▸ Requirement: Copy out exactly the lines from the first line of the material below through the line containing "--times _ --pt", and nothing beyond them.

----

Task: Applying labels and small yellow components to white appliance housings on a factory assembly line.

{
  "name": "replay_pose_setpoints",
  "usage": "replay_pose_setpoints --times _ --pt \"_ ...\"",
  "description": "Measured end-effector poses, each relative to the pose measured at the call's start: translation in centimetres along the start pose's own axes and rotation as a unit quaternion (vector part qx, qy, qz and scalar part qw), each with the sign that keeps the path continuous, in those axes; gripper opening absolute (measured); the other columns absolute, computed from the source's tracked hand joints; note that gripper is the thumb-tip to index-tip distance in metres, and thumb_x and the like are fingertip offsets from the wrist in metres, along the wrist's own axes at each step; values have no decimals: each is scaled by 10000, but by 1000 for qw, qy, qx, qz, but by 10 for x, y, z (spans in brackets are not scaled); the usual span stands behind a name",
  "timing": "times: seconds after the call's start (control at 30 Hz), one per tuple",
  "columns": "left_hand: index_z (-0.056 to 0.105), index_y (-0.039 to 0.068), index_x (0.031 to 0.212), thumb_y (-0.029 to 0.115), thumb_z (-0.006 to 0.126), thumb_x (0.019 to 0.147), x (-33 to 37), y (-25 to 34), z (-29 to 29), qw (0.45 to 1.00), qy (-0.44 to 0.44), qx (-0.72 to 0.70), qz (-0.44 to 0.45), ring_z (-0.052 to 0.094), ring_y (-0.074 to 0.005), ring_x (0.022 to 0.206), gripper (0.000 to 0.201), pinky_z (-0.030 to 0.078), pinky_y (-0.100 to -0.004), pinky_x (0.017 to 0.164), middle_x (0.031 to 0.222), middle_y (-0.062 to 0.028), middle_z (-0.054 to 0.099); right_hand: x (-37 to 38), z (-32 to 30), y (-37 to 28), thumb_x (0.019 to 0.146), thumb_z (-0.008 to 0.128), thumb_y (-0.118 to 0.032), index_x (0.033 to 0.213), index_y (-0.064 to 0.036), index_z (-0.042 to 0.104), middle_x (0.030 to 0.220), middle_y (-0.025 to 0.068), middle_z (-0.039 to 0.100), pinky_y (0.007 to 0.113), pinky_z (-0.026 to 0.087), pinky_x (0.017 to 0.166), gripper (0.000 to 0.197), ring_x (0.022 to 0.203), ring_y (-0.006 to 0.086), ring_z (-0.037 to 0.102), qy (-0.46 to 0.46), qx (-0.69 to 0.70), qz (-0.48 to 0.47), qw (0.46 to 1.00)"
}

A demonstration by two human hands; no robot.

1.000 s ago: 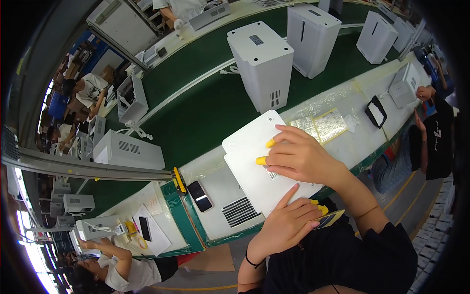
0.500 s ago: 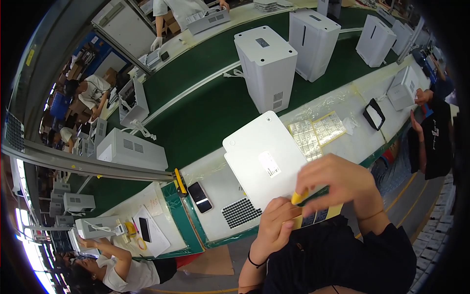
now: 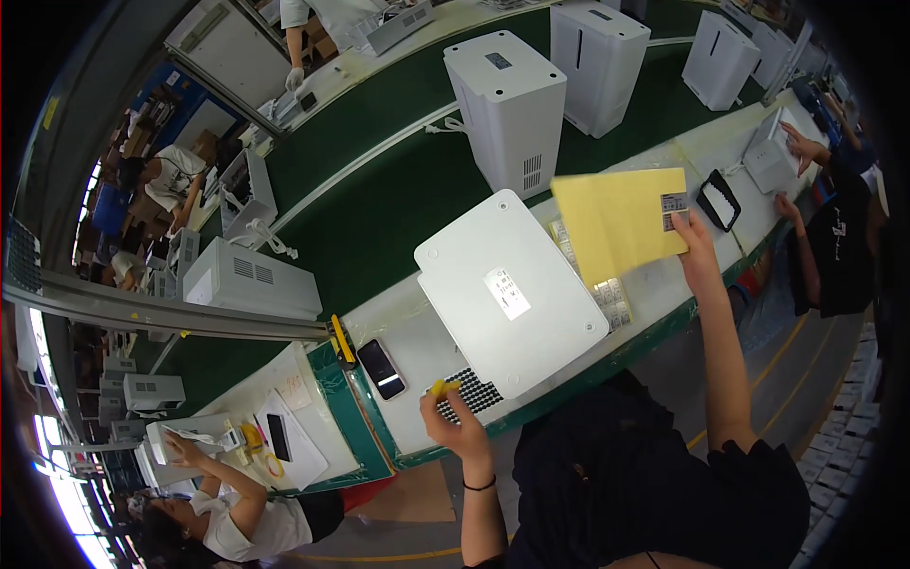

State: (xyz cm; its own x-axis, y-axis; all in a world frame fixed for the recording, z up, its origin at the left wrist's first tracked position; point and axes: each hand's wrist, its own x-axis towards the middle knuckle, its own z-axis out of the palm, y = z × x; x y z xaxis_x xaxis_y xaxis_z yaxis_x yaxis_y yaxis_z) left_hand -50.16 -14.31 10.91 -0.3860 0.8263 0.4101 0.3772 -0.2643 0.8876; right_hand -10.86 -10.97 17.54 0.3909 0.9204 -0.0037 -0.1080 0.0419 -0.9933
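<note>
My left hand (image 3: 457, 429) is pinched on a small yellow piece (image 3: 442, 388), too small to make out in kind. It hovers by a sheet of black round pads (image 3: 481, 396) at the bench's near edge. My right hand (image 3: 697, 245) grips the edge of a yellow label sheet (image 3: 611, 223), which carries a few grey printed labels near my fingers. Between my hands a white appliance (image 3: 464, 261) lies with a flat panel up, a white label (image 3: 507, 294) stuck on it. Sheets of labels (image 3: 614, 302) lie beside it, partly hidden under the yellow sheet.
A phone (image 3: 382, 368) and a yellow-black cutter (image 3: 341, 341) lie to the left. Tall white appliances (image 3: 507, 123) stand on the green conveyor (image 3: 370, 228) beyond. A black tray (image 3: 719, 201) sits at right. Co-workers are at both sides and across.
My hands have parted. The right has carried the yellow sheet up and right over the label sheets; the left has moved left with the small yellow piece.
</note>
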Motion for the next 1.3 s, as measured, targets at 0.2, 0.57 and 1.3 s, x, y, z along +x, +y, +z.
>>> replay_pose_setpoints --times 0.2,0.57,1.3 --pt "559 -37 1042 9 580 840 -69 -92 33 973 -176 38 -144 604 -263 758 208 474 -347 696 870 -148 615 -16 -53 173 903 613 -162 1164 4 529 1056 83 631 323 466 839 321 961 197 609 187 -58 75 978" --pt "554 -42 1119 80 595 835 -95 -131 32 901 -377 212 27 548 -410 945 311 447 -440 830 1026 -237 597 -82 43 165 734 695 -98 1088 -26 563 984 162 590 431 436 840 385 982 347 547 -163 -510 -120 836" --pt "584 42 1194 252 801 731 -38 -121 63 948 -295 102 -64 565 -313 1113 553 420 -386 956 1190 -191 600 -57 64 213 726 715 -138 1155 -90 548 923 114 636 389 495 773 463 920 294 607 -224 -564 -125 785"
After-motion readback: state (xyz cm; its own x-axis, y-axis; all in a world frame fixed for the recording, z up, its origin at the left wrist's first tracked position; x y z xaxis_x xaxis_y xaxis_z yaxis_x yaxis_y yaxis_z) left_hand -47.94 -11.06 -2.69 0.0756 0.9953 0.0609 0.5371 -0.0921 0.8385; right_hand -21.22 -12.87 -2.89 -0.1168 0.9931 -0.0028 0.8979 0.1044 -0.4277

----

▸ Task answer:
Task: Applying labels and small yellow components to white appliance housings on a factory assembly line.

{
  "name": "replay_pose_setpoints",
  "usage": "replay_pose_setpoints --times _ --pt \"_ ...\"",

No more output will be produced.